Del resto, sin da dopo l’8 settembre del ’43, le prime strutture a ricostituirsi, in un’Italia sfasciata, furono proprio le Camere del Lavoro. Sarà proprio con questa realtà -come scrive Adolfo Pepe- che dovranno misurarsi le forze angloamericane che saranno costrette a rivedere le loro originarie strategie di occupazione militare e di trasformazione dell’Italia in un semplice protettorato politico.
È grazie a questo decisivo contributo che l’Italia non finì come la Germania, la quale uscì dalla sconfitta militare priva di un atto costituente fondante. Ed è questo -ci ricorda ancora Pepe- che permette a Giuseppe di Vittorio di rivendicare alla terza sottocommissione della Costituente il diverso peso specifico del capitale e del lavoro nella edificazione del nuovo stato repubblicano.

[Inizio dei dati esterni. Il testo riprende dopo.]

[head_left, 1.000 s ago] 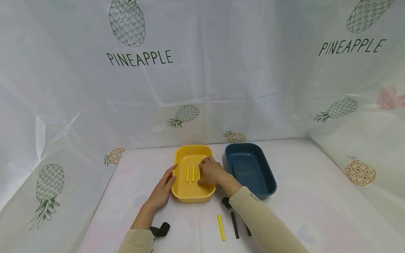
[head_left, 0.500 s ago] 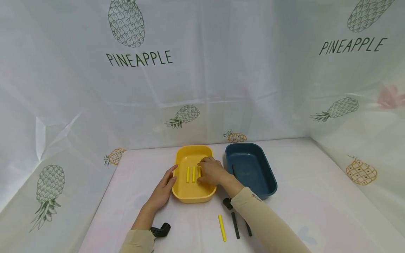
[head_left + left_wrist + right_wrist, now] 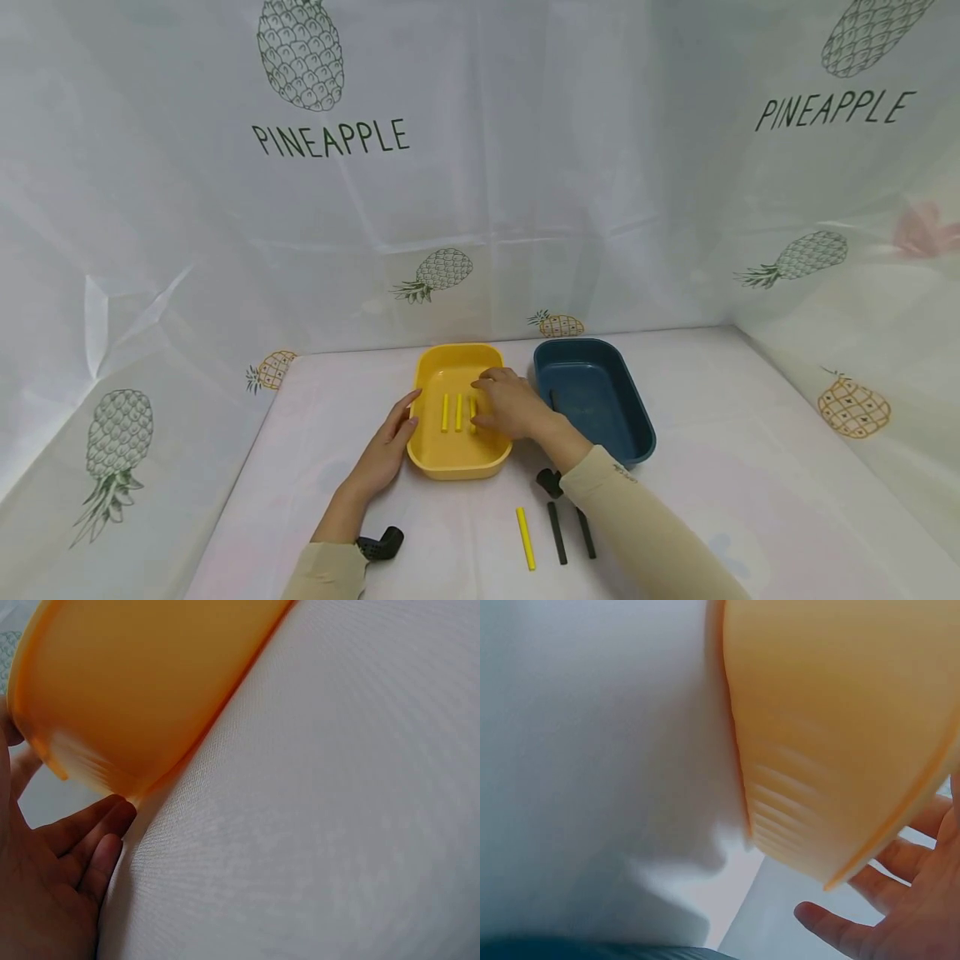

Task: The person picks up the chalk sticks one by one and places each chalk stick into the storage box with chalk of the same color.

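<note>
Beige-sleeved right hand (image 3: 513,407): fingers spread beside the rightmost yellow stick (image 3: 473,412); lifting straight up should keep it aligned.
Left hand (image 3: 386,447): fingers extended against the yellow tray (image 3: 457,472), a useful brace.
Yellow tray: holds three sticks, parallel.
Surface (image 3: 450,550): fourth yellow stick (image 3: 526,538).

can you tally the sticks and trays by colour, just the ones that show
Yellow sticks: 4
Black sticks: 3
Yellow tray: 1
Blue tray: 1
Total: 9
</note>
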`<state>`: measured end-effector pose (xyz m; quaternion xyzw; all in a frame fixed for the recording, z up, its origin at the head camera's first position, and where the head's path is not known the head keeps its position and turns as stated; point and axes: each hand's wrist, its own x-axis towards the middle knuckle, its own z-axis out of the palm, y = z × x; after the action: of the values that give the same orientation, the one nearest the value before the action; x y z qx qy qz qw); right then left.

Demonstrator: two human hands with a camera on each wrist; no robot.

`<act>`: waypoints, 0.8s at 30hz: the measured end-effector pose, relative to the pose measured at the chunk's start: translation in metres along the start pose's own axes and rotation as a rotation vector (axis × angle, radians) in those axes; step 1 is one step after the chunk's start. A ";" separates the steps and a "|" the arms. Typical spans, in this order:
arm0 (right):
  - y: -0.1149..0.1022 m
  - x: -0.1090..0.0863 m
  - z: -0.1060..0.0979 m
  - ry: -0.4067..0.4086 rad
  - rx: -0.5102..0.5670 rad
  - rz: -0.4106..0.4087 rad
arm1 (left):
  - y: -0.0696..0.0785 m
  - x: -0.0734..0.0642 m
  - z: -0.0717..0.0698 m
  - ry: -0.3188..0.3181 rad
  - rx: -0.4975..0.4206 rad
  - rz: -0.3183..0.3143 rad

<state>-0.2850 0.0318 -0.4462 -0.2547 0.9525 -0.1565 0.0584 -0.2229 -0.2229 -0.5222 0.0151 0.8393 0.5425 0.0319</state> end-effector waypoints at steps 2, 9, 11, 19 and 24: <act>0.000 -0.002 -0.002 0.000 0.003 -0.001 | 0.000 0.000 0.000 0.001 0.001 0.000; 0.002 -0.014 -0.012 0.004 0.005 -0.024 | -0.001 0.000 0.000 0.005 0.013 0.000; 0.003 -0.018 -0.014 0.006 0.004 -0.031 | -0.001 0.000 0.000 0.009 0.014 -0.005; 0.006 -0.030 -0.020 0.017 -0.014 -0.034 | -0.001 0.001 0.001 0.013 0.020 -0.008; 0.006 -0.039 -0.024 0.019 -0.014 -0.055 | 0.000 0.001 0.001 0.005 0.015 0.004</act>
<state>-0.2585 0.0631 -0.4245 -0.2796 0.9468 -0.1537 0.0430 -0.2237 -0.2221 -0.5222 0.0157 0.8435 0.5362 0.0288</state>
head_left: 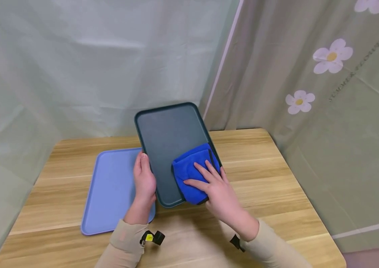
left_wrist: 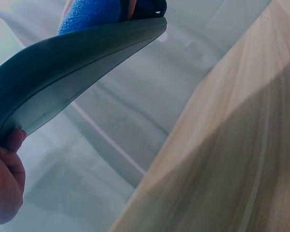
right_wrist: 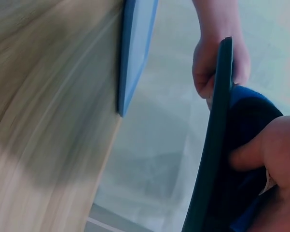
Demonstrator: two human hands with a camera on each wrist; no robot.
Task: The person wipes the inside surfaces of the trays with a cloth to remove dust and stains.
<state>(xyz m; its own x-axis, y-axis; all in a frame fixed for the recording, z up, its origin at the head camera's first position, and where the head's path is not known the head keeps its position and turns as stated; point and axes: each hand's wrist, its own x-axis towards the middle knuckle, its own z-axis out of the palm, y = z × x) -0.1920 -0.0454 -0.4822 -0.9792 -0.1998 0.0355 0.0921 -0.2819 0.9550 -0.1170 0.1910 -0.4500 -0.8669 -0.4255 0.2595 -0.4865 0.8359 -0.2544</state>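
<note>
A dark green rectangular tray [head_left: 162, 141] is held tilted over the table, its upper face toward the head camera. My left hand [head_left: 145, 180] grips its left edge, thumb on the rim and fingers around the underside, as the left wrist view shows. On the tray's lower right part lies a folded blue cloth [head_left: 189, 171] with dark edging. With fingers spread and fairly straight, my right hand [head_left: 217, 190] presses the cloth flat against the tray. In the right wrist view, the thumb [right_wrist: 251, 154] of that hand lies against the cloth.
A light blue tray [head_left: 112, 190] lies on the wooden table [head_left: 259, 175] at the left, partly covered by the left hand and the dark tray. Pale curtains [head_left: 125, 67] hang behind the table, with a flower-printed one [head_left: 276, 56] on the right.
</note>
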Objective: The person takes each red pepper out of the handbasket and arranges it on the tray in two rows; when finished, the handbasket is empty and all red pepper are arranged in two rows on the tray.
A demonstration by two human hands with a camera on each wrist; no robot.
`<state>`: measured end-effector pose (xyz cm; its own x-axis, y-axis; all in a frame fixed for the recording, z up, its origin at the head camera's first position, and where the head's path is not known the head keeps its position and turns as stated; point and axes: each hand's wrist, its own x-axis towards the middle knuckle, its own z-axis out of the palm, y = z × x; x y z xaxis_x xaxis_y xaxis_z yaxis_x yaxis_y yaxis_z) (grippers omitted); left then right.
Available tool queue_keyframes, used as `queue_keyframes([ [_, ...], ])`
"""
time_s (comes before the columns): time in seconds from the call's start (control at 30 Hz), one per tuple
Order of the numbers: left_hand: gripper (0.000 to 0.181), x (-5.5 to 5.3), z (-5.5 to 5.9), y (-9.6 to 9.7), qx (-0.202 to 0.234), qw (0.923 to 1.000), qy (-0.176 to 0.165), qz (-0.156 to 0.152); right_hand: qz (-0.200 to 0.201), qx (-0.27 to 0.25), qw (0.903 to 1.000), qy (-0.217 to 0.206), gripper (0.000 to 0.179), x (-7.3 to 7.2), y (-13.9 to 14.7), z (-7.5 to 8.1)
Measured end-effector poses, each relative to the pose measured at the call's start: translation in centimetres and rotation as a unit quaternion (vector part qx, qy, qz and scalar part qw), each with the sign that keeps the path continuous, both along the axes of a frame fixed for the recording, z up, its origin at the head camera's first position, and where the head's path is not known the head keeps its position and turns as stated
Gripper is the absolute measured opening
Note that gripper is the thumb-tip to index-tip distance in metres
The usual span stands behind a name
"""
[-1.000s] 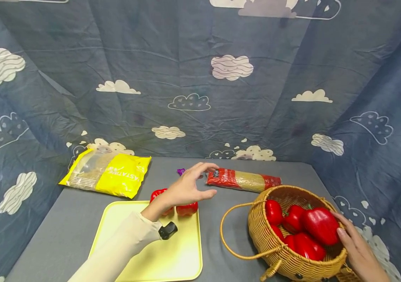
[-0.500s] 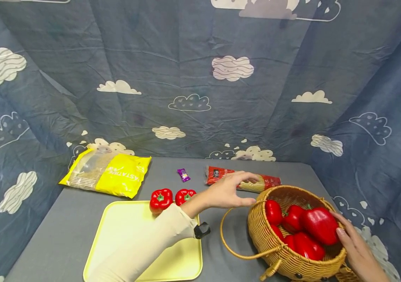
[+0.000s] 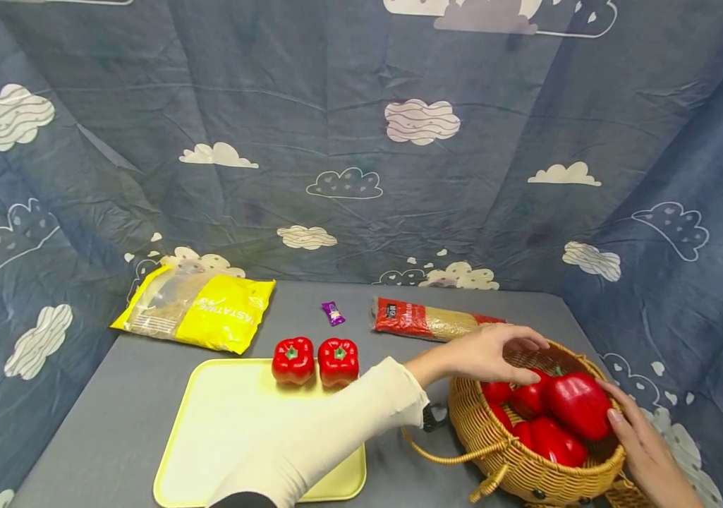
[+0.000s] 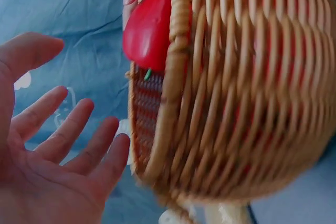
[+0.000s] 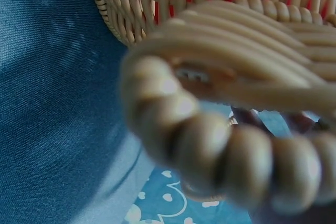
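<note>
A tan wicker basket [image 3: 472, 423] stands tilted at the right, with several red bell peppers [image 3: 580, 403] inside. My left hand [image 3: 491, 353] is over the basket's left rim, fingers spread and holding nothing; its fingertips are near the peppers. In the left wrist view, that hand [image 4: 58, 161] is apart from the wicker and from a pepper [image 4: 149, 30] at the mouth. My right hand [image 3: 649, 448] holds the basket's right rim, the thumb beside the largest pepper. In the right wrist view, a basket handle [image 5: 247, 166] largely hides that hand.
Two red bell peppers [image 3: 293, 361] sit at the far right edge of a pale yellow tray [image 3: 209, 416]. Behind them lie a yellow pasta bag [image 3: 224, 314], a small purple wrapped candy [image 3: 333, 313] and a red noodle packet [image 3: 444, 323]. A blue cloud-print cloth [image 3: 336, 141] encloses the table.
My left hand has moved right from above the tray and its two peppers to the basket's mouth, uncovering those peppers and the candy. The right hand stays on the rim.
</note>
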<state>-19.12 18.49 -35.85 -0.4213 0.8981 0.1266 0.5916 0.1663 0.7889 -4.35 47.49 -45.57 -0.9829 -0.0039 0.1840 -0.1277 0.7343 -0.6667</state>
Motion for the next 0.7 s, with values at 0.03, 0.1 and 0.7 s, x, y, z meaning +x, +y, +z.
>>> queue_keyframes([
  [0.03, 0.052, 0.0, -0.1, 0.6, 0.000, 0.9998, -0.021, -0.004, -0.002, 0.001, 1.0000, -0.001, 0.052, 0.0, 0.0, 0.0],
  [0.1, 0.053, 0.0, -0.4, 1.6, 0.001, 0.9974, -0.072, -0.008, -0.002, 0.001, 1.0000, 0.000, 0.052, 0.0, 0.1, 0.0],
  [0.7, 0.058, 0.9, -2.9, 5.8, -0.015, 0.9769, -0.212, 0.025, -0.020, -0.001, 0.9997, -0.011, 0.052, 0.2, -0.5, 0.3],
])
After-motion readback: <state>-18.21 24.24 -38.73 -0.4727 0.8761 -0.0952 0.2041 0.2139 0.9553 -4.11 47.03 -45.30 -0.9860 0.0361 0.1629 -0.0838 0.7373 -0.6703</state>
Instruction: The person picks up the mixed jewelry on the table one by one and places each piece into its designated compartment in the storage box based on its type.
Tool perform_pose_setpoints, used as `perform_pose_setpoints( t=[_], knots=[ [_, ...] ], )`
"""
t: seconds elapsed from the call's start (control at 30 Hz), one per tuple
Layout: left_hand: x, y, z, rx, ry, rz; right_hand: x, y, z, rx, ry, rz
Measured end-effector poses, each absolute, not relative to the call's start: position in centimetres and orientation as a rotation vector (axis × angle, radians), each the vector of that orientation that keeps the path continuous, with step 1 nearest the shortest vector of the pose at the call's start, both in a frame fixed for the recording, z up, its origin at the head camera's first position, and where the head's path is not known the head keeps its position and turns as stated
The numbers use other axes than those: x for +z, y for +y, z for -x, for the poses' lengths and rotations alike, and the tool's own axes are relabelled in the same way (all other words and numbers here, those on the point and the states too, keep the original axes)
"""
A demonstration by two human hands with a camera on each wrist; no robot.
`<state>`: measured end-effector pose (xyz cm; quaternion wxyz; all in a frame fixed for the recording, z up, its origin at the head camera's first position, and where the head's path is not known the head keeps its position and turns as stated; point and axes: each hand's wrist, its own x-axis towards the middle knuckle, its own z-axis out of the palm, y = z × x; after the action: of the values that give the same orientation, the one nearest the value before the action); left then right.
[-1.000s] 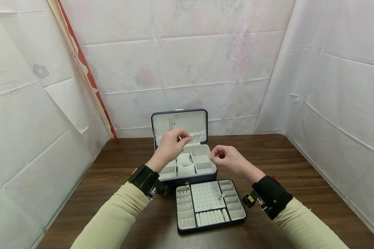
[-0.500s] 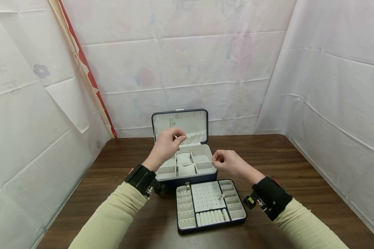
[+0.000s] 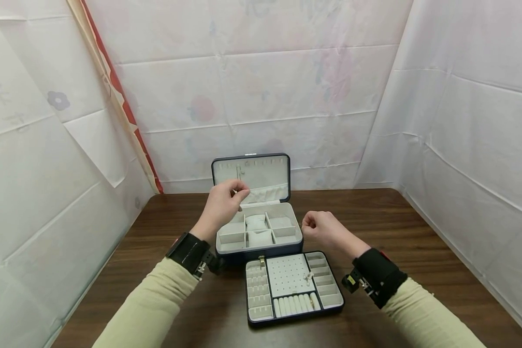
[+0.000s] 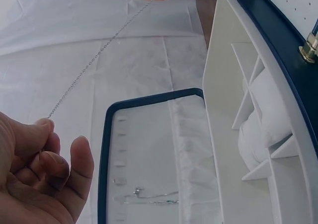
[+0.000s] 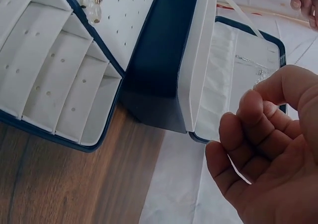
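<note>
A thin silver necklace chain [image 4: 99,52] is stretched slantwise between my two hands in the left wrist view. My left hand [image 3: 221,202] pinches one end between thumb and fingers, above the left part of the jewelry box [image 3: 261,252]. The other end is pinched by my right hand [image 3: 326,229], at the box's right side and lower than the left. In the head view the chain is too fine to make out. The box's lid [image 3: 267,176] stands raised, and another silver chain [image 4: 149,201] hangs inside it.
In front of the box lies a navy tray [image 3: 287,275] with a holed panel, ring rolls and side compartments. Earrings [image 3: 308,277] sit on that panel. Two white cushions [image 3: 259,238] fill middle compartments of the box. White sheeting [image 3: 252,96] hangs behind the wooden table [image 3: 156,232].
My left hand has moved left over the box, and my right hand has shifted slightly right and down. The gap between them has widened. Box and tray have stayed put.
</note>
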<state>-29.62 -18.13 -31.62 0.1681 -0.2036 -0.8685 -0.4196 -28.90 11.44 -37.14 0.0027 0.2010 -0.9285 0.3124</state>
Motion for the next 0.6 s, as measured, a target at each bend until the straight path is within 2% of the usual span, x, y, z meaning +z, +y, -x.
perform_pose_setpoints(
  t=[0.6],
  knots=[
    [-33.5,-19.6,30.0,-1.222,-2.567,0.459,-35.8,12.4,30.5,1.132,-2.794,-0.426]
  ],
)
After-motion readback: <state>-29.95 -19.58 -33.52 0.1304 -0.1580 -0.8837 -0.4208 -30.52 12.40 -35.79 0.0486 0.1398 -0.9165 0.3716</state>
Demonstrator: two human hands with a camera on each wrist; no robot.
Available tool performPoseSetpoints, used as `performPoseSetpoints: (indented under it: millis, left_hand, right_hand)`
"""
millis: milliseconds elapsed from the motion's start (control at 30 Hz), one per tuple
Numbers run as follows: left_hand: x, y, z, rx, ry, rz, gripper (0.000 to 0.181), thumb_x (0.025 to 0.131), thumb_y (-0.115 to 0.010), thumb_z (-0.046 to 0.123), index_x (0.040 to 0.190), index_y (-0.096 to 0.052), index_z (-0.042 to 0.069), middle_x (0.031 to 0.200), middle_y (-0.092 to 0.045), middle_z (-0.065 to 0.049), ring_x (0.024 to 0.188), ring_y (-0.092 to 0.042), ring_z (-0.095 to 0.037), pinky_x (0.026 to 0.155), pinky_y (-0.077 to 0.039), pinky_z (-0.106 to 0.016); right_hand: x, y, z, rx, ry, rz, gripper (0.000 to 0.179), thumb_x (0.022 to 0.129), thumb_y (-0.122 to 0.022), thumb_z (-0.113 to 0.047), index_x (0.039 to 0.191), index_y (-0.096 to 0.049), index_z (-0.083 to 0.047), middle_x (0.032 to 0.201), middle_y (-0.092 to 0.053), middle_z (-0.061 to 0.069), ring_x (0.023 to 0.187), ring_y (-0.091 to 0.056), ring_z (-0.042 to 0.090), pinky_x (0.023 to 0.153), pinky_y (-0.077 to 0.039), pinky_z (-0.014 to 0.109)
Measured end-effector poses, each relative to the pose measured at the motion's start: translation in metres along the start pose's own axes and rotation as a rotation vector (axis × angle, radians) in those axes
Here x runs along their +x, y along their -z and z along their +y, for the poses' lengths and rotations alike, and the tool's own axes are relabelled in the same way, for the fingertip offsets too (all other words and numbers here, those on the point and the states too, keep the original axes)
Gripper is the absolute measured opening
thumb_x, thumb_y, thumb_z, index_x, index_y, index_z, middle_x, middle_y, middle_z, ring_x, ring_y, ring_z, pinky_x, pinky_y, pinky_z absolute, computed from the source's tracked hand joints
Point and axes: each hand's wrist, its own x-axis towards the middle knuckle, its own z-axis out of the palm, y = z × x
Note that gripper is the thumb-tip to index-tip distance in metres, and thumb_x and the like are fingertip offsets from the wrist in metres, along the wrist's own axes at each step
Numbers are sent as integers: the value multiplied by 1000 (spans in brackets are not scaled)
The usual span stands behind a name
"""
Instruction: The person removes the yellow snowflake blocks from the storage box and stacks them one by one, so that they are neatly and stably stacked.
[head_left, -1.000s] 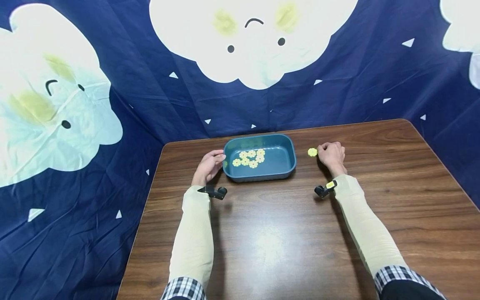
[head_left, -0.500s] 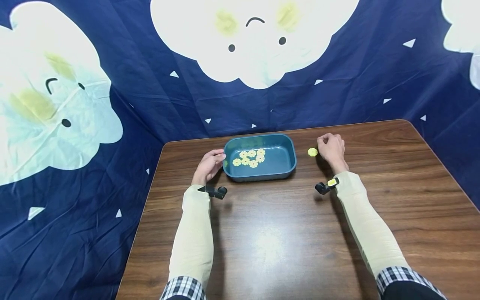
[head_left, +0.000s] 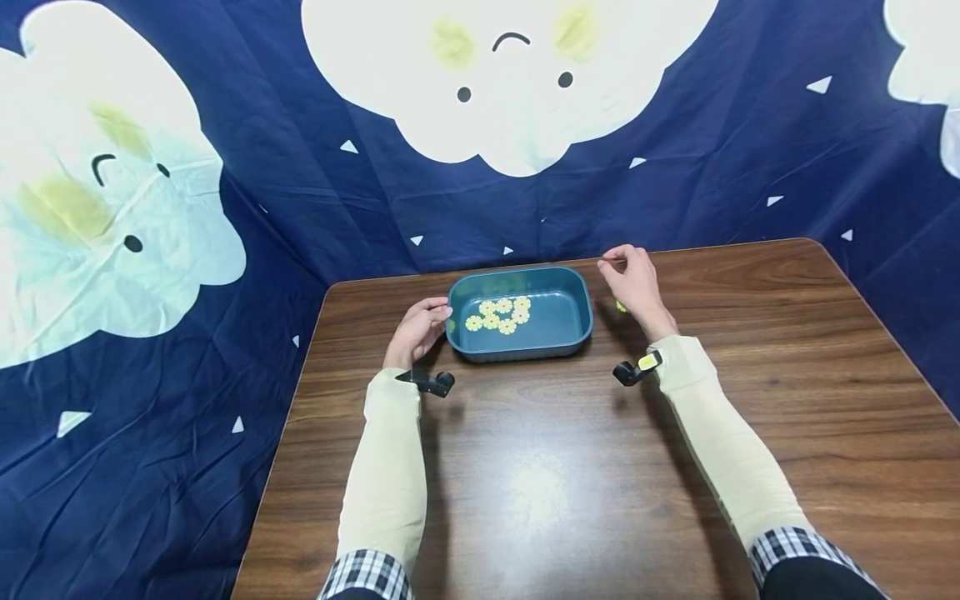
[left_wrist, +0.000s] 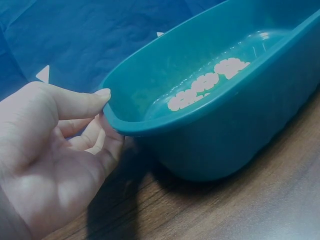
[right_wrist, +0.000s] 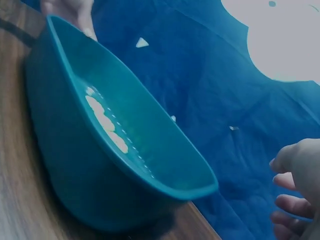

Insomma, per dirla con le lucide parole di Marco Revelli, l’antifascismo sociale cosituì il tramite attraverso il quale masse ampie furono strappate ad una millenaria subalternità culturale, politica, esistenziale e furono trascinate al livello del protagonismo storico, riuscendo finalmente a saldare -in uno dei pochi momenti alti della nostra storia- istanza di emancipazione sociale e progetto di costituzione di uno stato nuovo…e fu ancora da quell’istanza che derivò un’idea di democrazia radicale, partecipata, sociale che -sia pure parzialmente- trapassò nella Costituzione.
È proprio contro questa idea di democrazia progressiva, di democrazia in sviluppo affidata al protagonismo sociale –e non solo ad una dialettica tutta interna alle istituzioni o al ceto politico- che si è periodicamente scatenata la reazione delle classi dominanti.
Del resto, la Resistenza e poi la Costituzione non chiudono soltanto i conti con il ventennio fascista, con la dittatura, con la barbarie della guerra, contro la quale la Costituzione formula le parole più nette e definitive che sia possibile immaginare. La Resistenza e la Costituzione superano di slancio anche il vecchio stato liberale e tutti gli elementi intrinsecamente autoritari che il vecchio stato liberale aveva ereditato dagli esiti del processo risorgimentale. Si realizza così un originalissimo intreccio fra libertà, diritti individuali, stato di diritto e giustizia sociale, fondato su un progetto politico di uguaglianza e si afferma un’idea forte di sovranità popolare fondata sulla partecipazione e sul ruolo centrale che nel processo democratico hanno il lavoro e le classi lavoratrici.
Questo fa della Resistenza e del suo prodotto politico più conseguente una vera e propria rivoluzione democratica.